Ma poi, a rifletterci meglio, mi chiedo se il pregiudizio classista in realtà non nasconda un peccato ben più grave, non (appunto) classista ma letterario. Mi chiedo se non sia altro che il rifugio scelto dalla coppia autore-lettore per celare l’incapacità ad affrontare la verità dei personaggi, la loro contorta e labirintica profondità, la loro noia, banalità, inettitudine, l’inesauribile e inafferrabile concetto di “umanità”. Ci si rifugia nei tópoi, meglio se eccezionali e patinati, ricchi di “effetti speciali”, perché ci fa paura conoscere la fatica e il dolore e la lentezza dell’introspezione.
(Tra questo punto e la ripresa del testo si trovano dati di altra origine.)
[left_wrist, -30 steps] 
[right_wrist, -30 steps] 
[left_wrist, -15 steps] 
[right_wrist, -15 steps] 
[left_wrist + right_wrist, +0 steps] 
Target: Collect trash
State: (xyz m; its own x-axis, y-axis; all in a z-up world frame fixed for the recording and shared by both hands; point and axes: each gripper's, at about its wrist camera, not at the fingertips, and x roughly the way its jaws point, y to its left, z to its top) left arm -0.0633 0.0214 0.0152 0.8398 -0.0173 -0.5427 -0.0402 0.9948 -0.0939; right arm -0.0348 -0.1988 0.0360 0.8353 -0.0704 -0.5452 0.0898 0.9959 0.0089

Forse andrebbe ridefinita la forma romanzo e in particolare le aspettative che questo prodotto industrial-creativo muove. Forse è una questione di educazione letteraria. Qualche esempio a parte i soliti toni di Proust, Musil e Dostoevskij? Mah, così “su due piedi” mi viene in mente questo piccolo immenso libricino letto tanti anni fa, eppure indimenticabile, Chesil Beach di Ian McEwan. Se questa “non-storia” (storia di stasi e incapacità), con due perdenti come protagonisti fosse stata scritta da un italiano avrebbe mai vinto lo Strega?
LA PROFEZIA
dalla pagina Facebook di Fabio Massimo Franceschelli
Chiudo il mio 2019 da lettore con questo romanzo di Veronesi che molti già pronosticano vincitore del prossimo Strega e che più di qualcuno ha definito capolavoro. Che finisca per vincere lo Strega mi sembra probabile, che sia un capolavoro no, assolutamente no, né nell’accezione di seminalità, né in quella di apicalità. È un romanzo con almeno tre o quattro capitoli scritti molto bene ma che per il resto sostituisce troppo spesso il narrato col raccontato, un raccontato cronachistico che tratteggia sbrigativamente superfici rinunciando ai dettagli della profondità e al necessario respiro che ogni buon romanzo deve avere. Infine – limite che da molto tempo e da più parti viene riferito all’intera narrativa contemporanea italiana – si tratta di una storia classista ed elitaria, dell’ennesima vicenda alto-borghese che (purtroppo o per fortuna) non mi riguarda, non mi rappresenta, non narra il mio mondo né quello della stragrande maggioranza degli italiani.